**TASK TO CARRY OUT**
Filter the entries below, keeping only lines with "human".

**SUPPLIED MATERIAL**
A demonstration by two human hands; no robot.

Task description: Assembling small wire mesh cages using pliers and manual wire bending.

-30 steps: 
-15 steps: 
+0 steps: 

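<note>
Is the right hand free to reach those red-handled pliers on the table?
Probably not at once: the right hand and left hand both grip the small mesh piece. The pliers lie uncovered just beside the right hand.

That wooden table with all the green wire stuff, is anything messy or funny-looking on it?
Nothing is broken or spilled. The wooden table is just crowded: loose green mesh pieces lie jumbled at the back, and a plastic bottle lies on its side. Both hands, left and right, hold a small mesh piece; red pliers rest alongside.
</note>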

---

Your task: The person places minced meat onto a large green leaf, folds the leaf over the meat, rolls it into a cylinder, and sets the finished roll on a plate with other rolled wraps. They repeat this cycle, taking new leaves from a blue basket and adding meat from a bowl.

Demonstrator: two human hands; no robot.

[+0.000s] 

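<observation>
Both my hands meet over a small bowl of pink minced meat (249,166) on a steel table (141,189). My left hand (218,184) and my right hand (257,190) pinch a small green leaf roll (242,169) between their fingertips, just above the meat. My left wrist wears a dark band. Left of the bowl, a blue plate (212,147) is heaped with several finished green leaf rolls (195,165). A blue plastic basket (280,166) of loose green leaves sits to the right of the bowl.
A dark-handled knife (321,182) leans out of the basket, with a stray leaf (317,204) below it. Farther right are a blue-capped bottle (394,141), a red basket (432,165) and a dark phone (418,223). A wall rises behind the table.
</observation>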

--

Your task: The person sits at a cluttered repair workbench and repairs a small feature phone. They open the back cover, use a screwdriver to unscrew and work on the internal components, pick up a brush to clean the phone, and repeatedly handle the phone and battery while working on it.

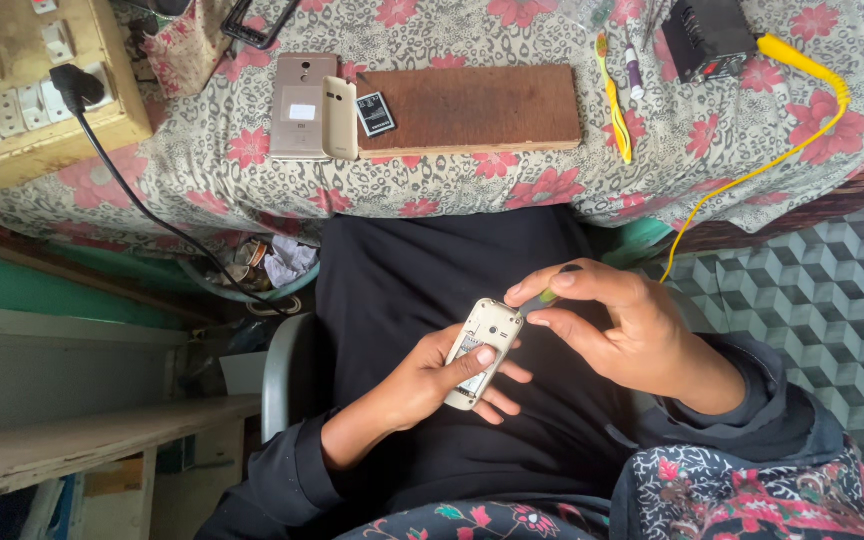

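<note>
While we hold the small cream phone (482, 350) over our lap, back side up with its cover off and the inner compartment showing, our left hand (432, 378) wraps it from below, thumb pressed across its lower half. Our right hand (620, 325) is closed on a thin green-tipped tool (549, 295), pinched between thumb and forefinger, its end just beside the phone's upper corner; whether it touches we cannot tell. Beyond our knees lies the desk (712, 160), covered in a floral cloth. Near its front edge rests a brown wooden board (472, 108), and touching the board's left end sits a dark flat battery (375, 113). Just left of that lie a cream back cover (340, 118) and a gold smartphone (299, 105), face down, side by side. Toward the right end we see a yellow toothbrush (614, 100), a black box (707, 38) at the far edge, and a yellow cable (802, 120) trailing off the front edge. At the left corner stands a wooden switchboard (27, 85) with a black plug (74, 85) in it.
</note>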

**RESULT FOR THIS EXERCISE**
A demonstration by two human hands; no robot.
Demonstrator: two human hands; no robot.

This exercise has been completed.